Linda told me later that was the first time she had seen anything literally take someone’s breath away. She said I stopped breathing. The gasp was audible. My name was on that pillar.
I had been prepared for the common name of Williams. Its familiarity offered a measure of distance between me and someone else with that name. I have met countless people with the last name Williams who have no relation to me at all. Seeing that name would have been like reading a list of names in a book—a Williams, but not necessarily one belonging to me.
But Ponton? The name is so uncommon that people wonder how to pronounce it (Pon-ton). They wonder from where it derives. (Is it French? Perhaps.) All I know is that my father is from Halifax County in North Carolina. And so was Manna Ponton. But Manna Ponton was lynched.
It’s a strange feeling to mourn for someone you’ve never met and yet feel a deep kinship toward. Who was he? How did he live? What were his dreams? What were his gifts? Whom did he love? Who loved him? Why was he murdered?
And yet, at that moment (and even still now) none of that mattered. He was a part of me. And he was lynched.
After returning from Sankofa, I began by asking family about him. My father didn’t recognize the name. Neither did any of my aunts. My grandparents are deceased. I looked for his name on the internet, hoping to find a newspaper article or story.
From what I can gather, we are probably not physically related. Chances are, our families descend from the same plantation where our ancestors were held enslaved by the Ponton family. History tells us that enslaved people were given the name of those who held them captive. Not related but our bloodlines share a history revealed by a name. Slavery. Violence. Terror. In his name is my father and my brother. In his name are generations lost and dreams left unfulfilled. In his name is anger and rage and heartbreak and sorrow and confusion and loss and a grief I did not know I could feel for someone I’ve never known. In his name is me.
My heart breaks for a man I have never met. Indeed, my soul is filled with grief for a man I will never meet. I want him back, even though I never knew him. And yet in some strange way, I do know him. He is a Ponton. For me, that means in his name is also love. This is a love that spans generations and time. It recognizes kinship and belonging. He is a part of me. And he was lynched.
There are no words for this kind of pain. There is no book or TED Talk on overcoming the grief of murder by lynching. Do the stages of grief still apply? Where do I hold the rage? What contains the sorrow? It seems to live in my tears, in my activism, and in my passion for justice. Sometimes it feels like too heavy a burden to bear. Is this what Jesus felt when he overturned the tables of the moneychangers and drove them out of the temple with whips? Is it what he felt when he cried over Jerusalem or at the tomb of Lazarus? Is this the horror of that Saturday between Good Friday and early Easter morning?

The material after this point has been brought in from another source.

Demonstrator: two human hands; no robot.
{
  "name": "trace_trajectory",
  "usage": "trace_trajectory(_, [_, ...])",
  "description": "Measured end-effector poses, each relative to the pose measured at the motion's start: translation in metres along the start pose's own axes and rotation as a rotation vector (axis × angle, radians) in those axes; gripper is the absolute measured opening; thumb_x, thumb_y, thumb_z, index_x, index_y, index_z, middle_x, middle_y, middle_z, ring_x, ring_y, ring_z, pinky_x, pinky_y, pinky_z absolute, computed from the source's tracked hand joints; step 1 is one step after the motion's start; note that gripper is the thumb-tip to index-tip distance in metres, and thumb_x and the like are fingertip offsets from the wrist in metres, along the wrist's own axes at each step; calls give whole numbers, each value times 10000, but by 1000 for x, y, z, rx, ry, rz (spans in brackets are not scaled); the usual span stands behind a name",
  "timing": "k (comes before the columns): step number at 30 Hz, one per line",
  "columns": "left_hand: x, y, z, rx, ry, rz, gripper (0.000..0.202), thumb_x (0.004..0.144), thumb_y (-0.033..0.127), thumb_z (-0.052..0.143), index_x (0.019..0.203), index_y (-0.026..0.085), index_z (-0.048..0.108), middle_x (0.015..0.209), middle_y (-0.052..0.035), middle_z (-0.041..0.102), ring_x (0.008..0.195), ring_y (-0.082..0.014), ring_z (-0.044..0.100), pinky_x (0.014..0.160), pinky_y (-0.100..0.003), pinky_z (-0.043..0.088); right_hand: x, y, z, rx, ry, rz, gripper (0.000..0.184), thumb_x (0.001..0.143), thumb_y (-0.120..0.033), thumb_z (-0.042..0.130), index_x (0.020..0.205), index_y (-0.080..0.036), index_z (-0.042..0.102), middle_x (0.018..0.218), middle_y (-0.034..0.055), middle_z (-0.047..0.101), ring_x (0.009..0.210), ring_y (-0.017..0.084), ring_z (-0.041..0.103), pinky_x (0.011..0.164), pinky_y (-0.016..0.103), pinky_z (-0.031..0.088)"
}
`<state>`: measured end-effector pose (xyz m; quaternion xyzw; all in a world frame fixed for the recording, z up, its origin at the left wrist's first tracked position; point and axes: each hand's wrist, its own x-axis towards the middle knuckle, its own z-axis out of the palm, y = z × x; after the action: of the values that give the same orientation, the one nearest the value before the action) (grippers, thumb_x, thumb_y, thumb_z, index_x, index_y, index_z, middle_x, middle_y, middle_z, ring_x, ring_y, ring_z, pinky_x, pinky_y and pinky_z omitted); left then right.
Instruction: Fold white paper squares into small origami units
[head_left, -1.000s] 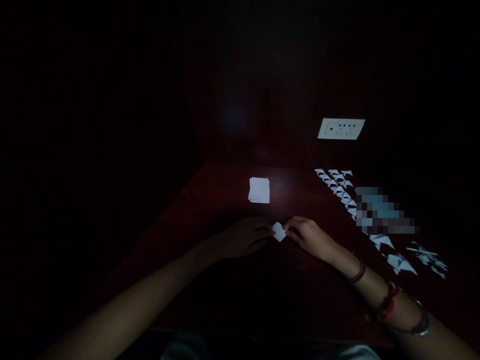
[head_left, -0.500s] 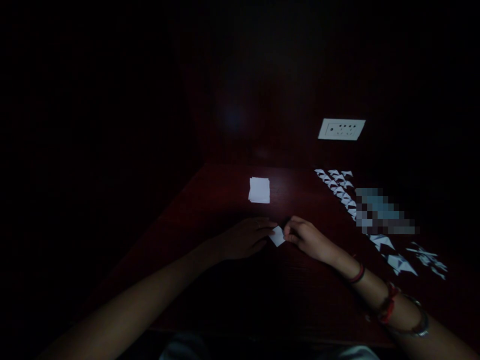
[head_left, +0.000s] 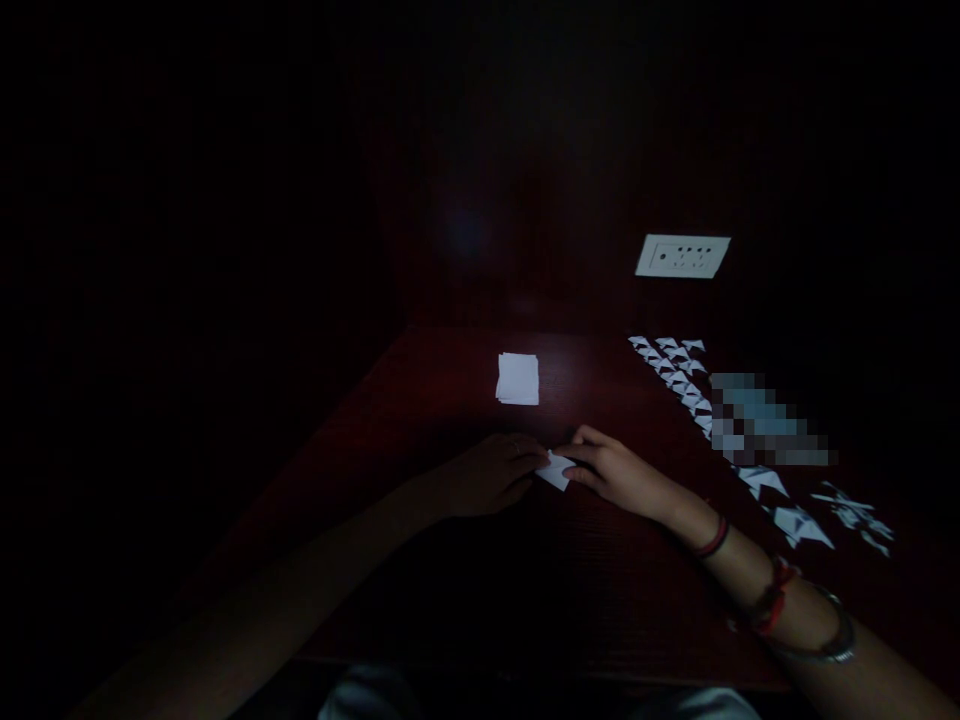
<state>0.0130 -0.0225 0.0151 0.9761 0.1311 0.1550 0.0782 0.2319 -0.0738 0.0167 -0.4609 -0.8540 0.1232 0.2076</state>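
A small white piece of paper lies on the dark red table between my two hands, its upper part folded over. At its left edge, the fingers of my left hand press together on the paper. My right hand grips the paper from the right, with the index finger lying across its top and the thumb at its lower right side. Fingertips cover parts of the paper's edges.
Beyond my hands sits a stack of white paper squares. Rows of folded paper pieces run along the right, with larger folded pieces nearer me and paper scraps beside them. A socket panel is on the wall.
My right hand has shifted slightly left and its index finger now reaches across the paper. The paper's upper part has been folded down. My left hand has barely moved.
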Motion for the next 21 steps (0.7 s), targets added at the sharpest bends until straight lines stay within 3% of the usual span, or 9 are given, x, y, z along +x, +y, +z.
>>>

Now I realize that at the moment I came face to face with the murder of Manna Ponton, something died in me too. The desire to try to understand racism is gone. It’s evil. Period. The desire to make history easy and palatable for others is gone. It happened. Face it. I had always fought for justice. I had always been keenly aware of the sick atrocities perpetrated against people of color in this country. But I had always sought to temper my anger with a false grace rooted in an unconscious belief that my anger (perhaps because I am a woman or African American or a “good Christian”) could not be rightfully expressed. That’s gone.
Today, instead of tempering my anger, I allow the imprecatory psalms to speak to me. And I talk back—for me, for Manna Ponton, and for all who bear my name. The Scriptures make space for anger and rage. Why shouldn’t we?